#### The data

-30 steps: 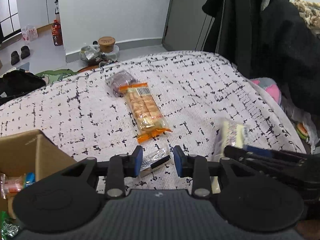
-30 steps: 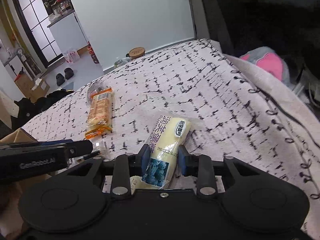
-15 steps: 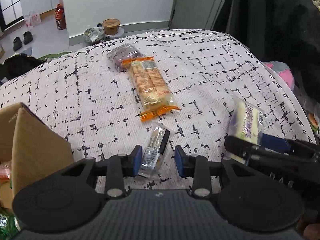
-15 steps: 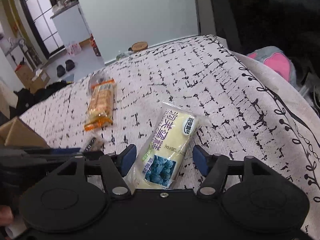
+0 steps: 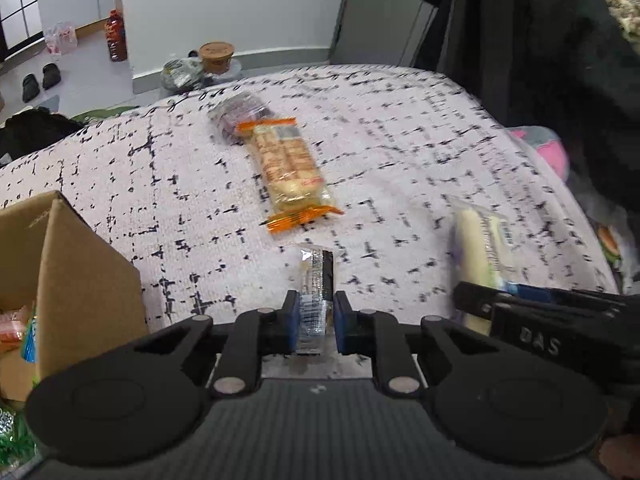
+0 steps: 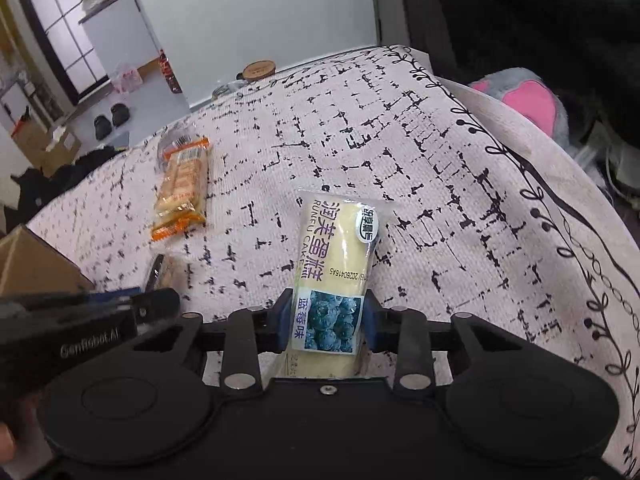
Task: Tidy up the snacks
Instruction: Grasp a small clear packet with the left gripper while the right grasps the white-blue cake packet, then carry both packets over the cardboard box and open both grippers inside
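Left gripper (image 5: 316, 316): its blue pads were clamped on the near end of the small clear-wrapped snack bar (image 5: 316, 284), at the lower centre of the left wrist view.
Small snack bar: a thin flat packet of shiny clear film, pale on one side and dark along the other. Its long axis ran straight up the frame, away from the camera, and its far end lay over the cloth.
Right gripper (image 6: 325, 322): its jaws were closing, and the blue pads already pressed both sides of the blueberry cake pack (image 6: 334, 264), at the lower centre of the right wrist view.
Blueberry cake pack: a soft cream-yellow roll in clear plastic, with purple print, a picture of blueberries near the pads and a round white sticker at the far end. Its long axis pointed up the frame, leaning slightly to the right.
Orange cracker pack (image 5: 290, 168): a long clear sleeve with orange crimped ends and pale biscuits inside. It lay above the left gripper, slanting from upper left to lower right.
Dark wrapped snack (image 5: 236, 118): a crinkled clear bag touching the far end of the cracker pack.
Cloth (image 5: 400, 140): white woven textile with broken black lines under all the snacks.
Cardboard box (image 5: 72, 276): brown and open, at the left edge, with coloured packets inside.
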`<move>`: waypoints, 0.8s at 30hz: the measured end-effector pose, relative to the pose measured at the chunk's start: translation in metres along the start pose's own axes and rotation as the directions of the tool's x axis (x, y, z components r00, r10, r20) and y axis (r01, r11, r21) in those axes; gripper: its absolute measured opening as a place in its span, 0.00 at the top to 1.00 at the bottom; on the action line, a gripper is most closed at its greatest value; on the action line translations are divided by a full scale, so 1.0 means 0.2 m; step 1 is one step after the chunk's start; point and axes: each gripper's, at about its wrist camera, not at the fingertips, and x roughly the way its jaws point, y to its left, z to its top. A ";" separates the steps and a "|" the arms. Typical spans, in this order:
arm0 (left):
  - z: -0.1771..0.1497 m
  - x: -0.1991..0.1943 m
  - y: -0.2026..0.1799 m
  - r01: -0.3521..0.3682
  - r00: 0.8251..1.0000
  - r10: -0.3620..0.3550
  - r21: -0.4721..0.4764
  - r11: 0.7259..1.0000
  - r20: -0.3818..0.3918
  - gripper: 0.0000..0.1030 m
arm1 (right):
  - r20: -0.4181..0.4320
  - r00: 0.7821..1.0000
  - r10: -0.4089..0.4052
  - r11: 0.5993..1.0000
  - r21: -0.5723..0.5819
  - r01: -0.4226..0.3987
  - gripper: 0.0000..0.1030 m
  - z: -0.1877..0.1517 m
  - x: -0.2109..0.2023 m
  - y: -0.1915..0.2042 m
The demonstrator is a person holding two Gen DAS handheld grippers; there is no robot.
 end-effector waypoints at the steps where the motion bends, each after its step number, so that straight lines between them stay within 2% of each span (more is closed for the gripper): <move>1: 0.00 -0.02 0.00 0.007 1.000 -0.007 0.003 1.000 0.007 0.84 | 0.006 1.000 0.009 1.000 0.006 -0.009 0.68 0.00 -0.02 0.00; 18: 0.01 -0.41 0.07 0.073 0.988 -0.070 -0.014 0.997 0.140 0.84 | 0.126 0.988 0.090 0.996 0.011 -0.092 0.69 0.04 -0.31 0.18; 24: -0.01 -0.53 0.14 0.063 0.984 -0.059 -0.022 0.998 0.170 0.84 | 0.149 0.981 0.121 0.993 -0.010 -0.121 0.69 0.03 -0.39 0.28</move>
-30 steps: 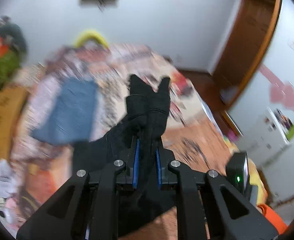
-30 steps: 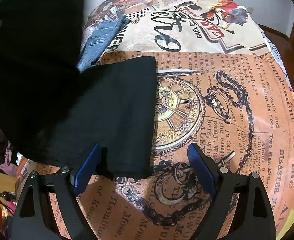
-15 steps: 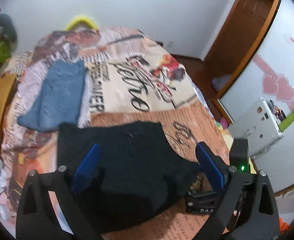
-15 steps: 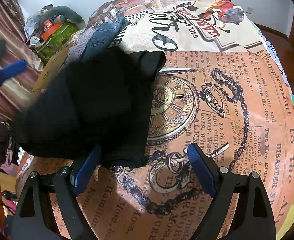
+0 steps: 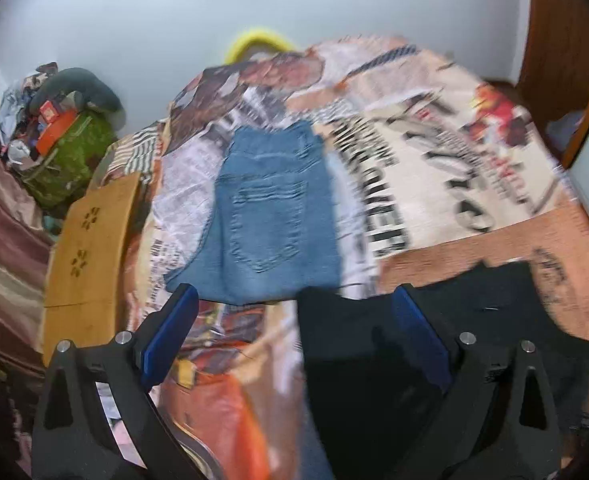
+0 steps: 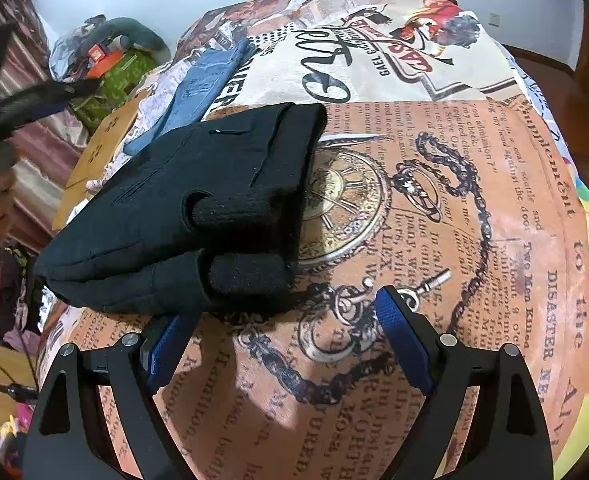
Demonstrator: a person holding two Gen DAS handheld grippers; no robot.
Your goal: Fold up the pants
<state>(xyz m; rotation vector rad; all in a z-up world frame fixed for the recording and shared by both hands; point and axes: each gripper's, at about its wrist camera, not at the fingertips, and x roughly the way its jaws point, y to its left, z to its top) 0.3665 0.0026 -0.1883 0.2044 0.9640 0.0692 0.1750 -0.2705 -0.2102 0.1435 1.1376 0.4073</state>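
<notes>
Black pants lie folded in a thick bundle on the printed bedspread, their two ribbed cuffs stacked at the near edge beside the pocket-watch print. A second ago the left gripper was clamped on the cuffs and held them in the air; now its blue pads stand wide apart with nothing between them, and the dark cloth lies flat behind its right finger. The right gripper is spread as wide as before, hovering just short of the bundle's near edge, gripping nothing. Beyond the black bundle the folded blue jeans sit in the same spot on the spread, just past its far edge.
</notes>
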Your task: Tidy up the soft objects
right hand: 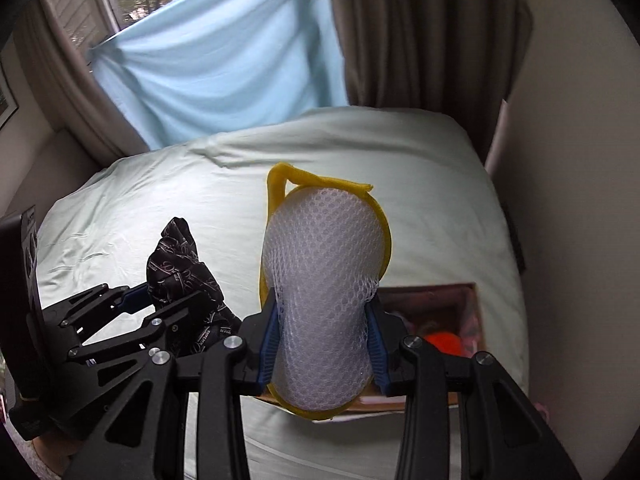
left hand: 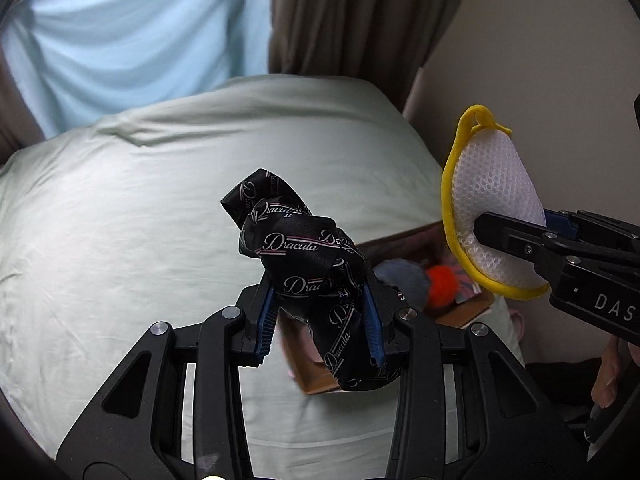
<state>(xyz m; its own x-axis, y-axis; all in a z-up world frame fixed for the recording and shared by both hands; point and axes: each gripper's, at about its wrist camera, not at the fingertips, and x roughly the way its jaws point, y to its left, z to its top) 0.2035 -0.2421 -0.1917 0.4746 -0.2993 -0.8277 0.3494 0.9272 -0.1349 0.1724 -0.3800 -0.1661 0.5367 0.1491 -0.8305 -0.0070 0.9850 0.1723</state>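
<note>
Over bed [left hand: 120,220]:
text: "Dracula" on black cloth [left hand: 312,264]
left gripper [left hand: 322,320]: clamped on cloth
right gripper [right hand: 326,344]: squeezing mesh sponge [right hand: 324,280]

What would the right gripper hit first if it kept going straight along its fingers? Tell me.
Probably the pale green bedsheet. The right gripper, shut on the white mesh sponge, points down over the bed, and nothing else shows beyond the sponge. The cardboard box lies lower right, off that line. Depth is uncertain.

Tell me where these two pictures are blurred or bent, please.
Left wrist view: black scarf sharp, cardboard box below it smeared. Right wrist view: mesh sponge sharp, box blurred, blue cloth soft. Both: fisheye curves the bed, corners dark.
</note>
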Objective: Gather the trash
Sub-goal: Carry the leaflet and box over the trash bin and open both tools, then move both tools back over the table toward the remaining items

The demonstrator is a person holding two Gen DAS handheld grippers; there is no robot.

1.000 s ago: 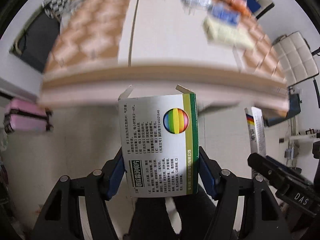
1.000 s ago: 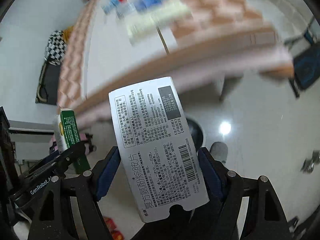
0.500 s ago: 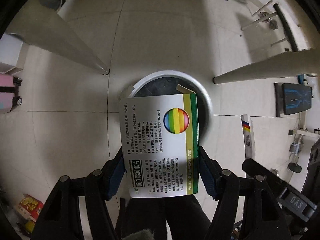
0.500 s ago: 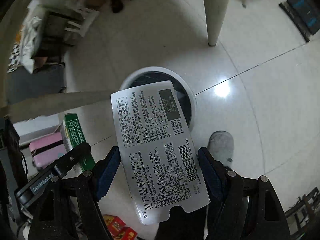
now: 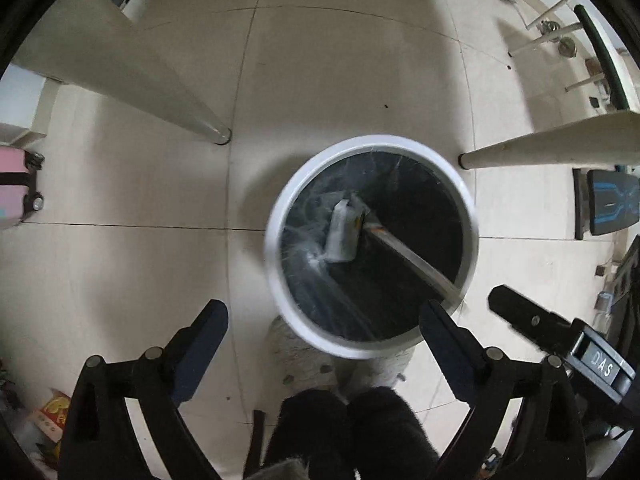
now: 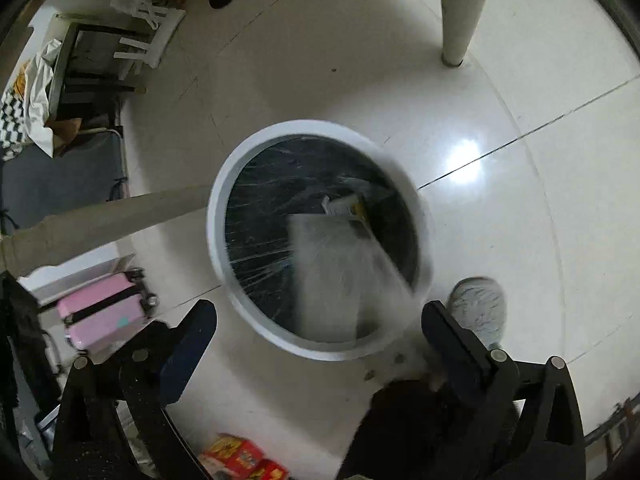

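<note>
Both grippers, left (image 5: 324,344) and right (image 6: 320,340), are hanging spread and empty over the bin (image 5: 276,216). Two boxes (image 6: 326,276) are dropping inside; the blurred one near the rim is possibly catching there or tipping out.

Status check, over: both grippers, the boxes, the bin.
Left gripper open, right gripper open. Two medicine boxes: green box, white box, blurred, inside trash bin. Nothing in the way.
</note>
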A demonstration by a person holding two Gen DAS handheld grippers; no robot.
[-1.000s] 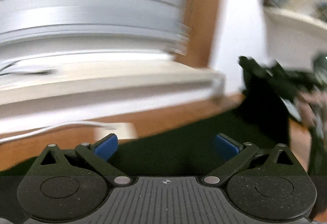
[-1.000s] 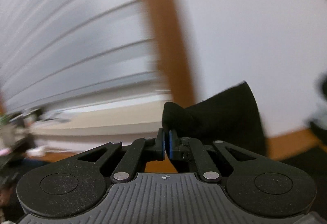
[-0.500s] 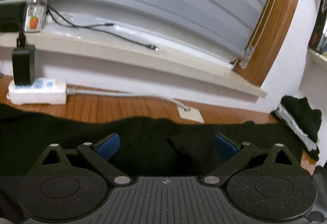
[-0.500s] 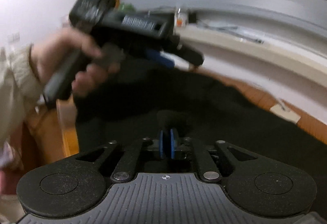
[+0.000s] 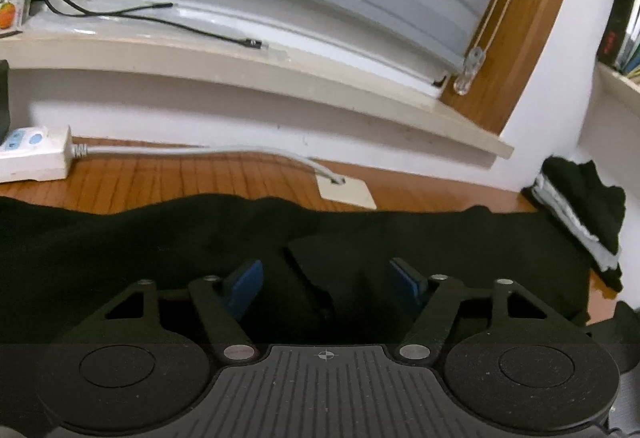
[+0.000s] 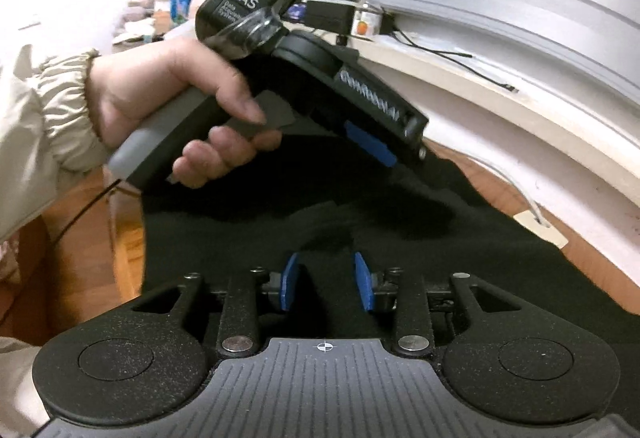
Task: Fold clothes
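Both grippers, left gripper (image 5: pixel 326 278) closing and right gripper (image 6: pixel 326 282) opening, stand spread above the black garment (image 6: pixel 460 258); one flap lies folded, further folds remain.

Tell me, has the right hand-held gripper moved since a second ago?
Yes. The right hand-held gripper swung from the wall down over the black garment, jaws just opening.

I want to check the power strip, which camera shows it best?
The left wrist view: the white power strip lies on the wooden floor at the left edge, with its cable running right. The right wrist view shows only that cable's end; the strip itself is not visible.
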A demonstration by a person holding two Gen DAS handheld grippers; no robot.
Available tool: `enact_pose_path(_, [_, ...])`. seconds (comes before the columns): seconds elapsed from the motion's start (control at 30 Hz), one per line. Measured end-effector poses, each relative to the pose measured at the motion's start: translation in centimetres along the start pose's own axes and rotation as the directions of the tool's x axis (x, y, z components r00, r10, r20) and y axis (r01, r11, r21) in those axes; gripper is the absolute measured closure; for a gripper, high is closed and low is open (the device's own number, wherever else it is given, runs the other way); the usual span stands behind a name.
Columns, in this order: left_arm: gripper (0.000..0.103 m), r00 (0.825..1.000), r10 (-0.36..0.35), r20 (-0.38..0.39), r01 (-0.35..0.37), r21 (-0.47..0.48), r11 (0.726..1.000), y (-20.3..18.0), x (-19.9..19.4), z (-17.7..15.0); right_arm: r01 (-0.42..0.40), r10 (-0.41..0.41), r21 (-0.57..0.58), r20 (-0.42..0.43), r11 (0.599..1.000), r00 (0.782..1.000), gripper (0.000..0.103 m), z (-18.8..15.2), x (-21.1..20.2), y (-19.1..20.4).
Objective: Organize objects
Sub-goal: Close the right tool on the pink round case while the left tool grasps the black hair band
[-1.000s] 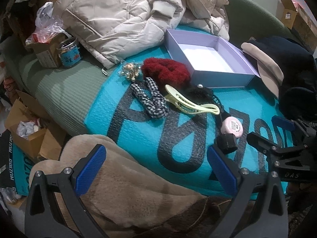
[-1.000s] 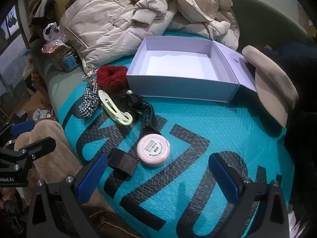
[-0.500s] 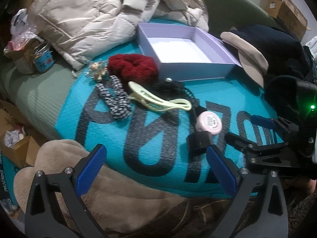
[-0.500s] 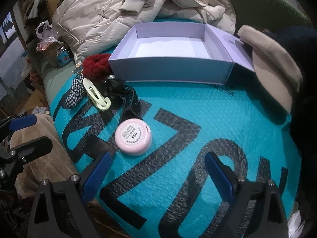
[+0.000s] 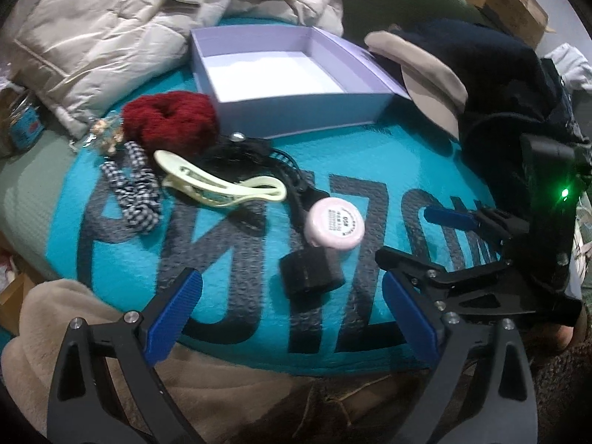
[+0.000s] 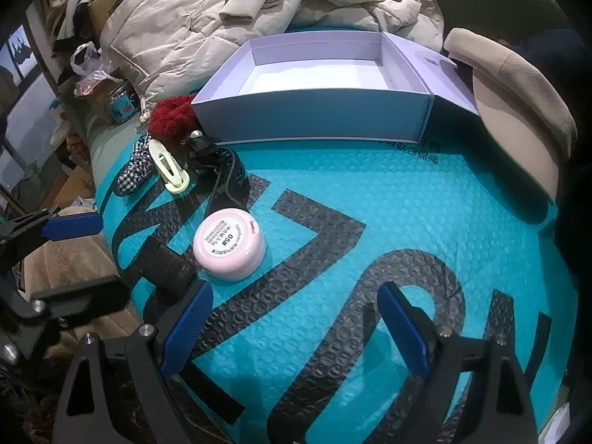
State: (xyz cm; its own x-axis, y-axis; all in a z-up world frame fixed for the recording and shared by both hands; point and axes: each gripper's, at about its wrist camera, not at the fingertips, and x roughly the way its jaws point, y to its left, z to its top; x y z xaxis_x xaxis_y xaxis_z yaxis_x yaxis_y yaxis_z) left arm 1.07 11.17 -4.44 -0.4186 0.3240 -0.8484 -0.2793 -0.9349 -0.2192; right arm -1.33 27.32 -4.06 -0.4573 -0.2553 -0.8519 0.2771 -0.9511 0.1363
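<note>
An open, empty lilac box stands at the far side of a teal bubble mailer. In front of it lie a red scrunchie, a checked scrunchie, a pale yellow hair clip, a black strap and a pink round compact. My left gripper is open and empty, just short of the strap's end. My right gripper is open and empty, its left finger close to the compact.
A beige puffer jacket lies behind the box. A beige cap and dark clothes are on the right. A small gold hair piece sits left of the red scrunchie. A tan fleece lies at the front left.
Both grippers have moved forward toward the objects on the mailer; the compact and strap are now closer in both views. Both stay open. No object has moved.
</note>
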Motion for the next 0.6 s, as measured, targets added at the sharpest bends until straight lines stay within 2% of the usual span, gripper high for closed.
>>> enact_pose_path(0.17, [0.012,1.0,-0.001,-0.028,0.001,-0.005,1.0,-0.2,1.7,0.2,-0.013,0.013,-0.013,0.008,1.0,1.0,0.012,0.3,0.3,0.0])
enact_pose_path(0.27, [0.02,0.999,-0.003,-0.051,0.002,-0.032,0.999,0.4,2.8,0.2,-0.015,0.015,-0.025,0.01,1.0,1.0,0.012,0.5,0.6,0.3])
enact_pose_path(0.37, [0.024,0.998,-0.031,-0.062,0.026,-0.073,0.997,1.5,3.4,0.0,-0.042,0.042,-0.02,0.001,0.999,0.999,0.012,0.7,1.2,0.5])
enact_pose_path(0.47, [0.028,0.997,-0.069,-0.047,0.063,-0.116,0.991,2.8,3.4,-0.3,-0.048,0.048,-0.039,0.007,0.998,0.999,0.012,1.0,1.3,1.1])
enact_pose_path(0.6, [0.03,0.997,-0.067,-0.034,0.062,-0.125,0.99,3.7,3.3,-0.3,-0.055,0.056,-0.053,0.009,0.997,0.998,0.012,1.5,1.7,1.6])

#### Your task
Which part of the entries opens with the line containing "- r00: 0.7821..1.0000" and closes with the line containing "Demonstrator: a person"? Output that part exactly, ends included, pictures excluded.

#### Your response
  - r00: 0.7821..1.0000
  - r10: -0.4089..0.4052
  - r11: 0.5993..1.0000
  - r21: -0.5723..0.5819
  - r01: -0.4226..0.3987
  - gripper: 0.0000..0.1030 m
  - z: -0.1877..0.1517 m
  - x: -0.2109..0.2023 m
  - y: -0.1915..0.2042 m
The demonstrator is a person holding two Gen DAS handheld grippers; there is no robot.
 end-effector waypoints at the steps where the motion bends, each after its step number, so that straight lines between them stay within 2% of each span (more is closed for the gripper): <move>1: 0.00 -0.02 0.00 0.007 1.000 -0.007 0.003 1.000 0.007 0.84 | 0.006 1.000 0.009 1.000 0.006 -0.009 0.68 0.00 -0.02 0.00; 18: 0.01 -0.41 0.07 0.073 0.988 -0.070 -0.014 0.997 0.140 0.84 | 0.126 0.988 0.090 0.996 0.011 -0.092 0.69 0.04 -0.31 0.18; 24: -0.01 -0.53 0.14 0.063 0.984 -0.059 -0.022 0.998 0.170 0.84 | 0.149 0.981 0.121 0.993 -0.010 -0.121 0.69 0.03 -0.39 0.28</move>
-30 steps: 
-30 steps: 
-15 steps: 
-15 steps: 
+0 steps: 
+0 steps: 
Demonstrator: a person holding two Gen DAS handheld grippers; no robot.

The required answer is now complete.